Another important consideration for Microsoft is likely Xbox’s role in the realm of OTT streaming, with the company’s consoles now offering access to video-on-demand platforms, including many ad-supported players, in addition to their inherent gaming capacity.
Microsoft “is not out of the battle for the living room,” said Tal Chalozin, chief technology officer and co-founder of Innovid. “And to have a chance with Xbox, which has a good install base, they must have a play or at least a solution with ads,” which Xandr may help facilitate, he said.

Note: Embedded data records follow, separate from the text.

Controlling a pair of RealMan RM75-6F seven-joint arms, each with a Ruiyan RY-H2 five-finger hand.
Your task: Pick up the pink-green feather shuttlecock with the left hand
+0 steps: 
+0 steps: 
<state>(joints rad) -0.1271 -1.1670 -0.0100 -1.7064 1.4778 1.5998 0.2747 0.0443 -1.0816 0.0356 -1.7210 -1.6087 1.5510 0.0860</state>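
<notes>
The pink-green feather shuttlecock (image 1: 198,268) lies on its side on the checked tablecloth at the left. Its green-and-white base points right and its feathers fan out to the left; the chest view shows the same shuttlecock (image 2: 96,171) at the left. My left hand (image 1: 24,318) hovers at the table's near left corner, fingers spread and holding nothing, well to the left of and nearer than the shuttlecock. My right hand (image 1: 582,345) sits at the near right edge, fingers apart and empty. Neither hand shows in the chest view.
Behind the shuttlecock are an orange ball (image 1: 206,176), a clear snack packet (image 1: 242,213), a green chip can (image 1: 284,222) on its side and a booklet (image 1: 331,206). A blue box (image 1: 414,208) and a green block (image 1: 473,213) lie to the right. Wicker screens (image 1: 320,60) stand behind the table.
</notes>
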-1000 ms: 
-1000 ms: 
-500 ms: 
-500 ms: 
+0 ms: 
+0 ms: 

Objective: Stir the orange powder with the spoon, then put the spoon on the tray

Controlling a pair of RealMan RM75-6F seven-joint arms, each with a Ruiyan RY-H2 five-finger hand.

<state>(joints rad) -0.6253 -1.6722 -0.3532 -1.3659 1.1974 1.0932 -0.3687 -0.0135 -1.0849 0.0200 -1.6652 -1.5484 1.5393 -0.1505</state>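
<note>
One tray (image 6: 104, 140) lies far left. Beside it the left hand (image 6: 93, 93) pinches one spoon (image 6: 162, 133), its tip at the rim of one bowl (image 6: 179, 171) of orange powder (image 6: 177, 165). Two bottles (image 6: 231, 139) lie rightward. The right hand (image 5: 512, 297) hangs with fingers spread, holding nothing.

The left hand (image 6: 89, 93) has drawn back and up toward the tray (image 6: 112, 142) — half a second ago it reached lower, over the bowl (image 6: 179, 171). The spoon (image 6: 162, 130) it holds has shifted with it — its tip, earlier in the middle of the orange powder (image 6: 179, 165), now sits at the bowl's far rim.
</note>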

It’s not just Xbox’s video-on-demand streaming that stands to benefit from Microsoft’s purchase of Xandr, though; its long-standing presence as a video game heavyweight may also give the former AT&T ad unit an automatic leg-up over other competitors looking to establish a foothold among esports audiences.
“Microsoft is an incumbent in gaming and esports,” said Matthew Papa, senior VP of global partnerships at search intelligence company Captify. Thanks to its growing popularity with audiences in recent years, it’s come to be viewed by many marketers as an equally lucrative and tricky space to navigate, especially given its non-traditional format that consists almost entirely of live gameplay.
But with the legitimacy that Microsoft ownership lends to the Xandr brand, it can give the company “a chance to evolve into the gaming ecosystem,” added Papa.
He suggested that “we could actually see a transformative period in the next 24-to-36 months” as advertising capabilities merge with the tech giant’s first-party data collection and cloud computing infrastructure, giving Microsoft the bandwidth to compete more directly with esports-centric platforms like Amazon’s Twitch.
“If you asked most advertisers what space that would love to get into and test more budget in, gaming and esports is certainly near the top of the list,” he said.
Don’t celebrate just yet
While Microsoft’s Xandr deal is still contingent on a number of factors, some observers have expressed wariness about the benefits given Microsoft’s checkered history with business mergers in the space.
“Microsoft has struggled in every digital media acquisition they’ve ever tried to make,” said Mike Woosley, chief operating officer at ad tech and data management company Lotame. He pointed to to Microsoft’s 2007 purchase of ad platform Atlas Solutions for $6.3 billion—which it later sold to Facebook for as little as $30 million, or about 0.5% of the original price—as an example.
“Maybe now that they own LinkedIn they’ve had to reconsider digital media and are going to try it all over again,” he added.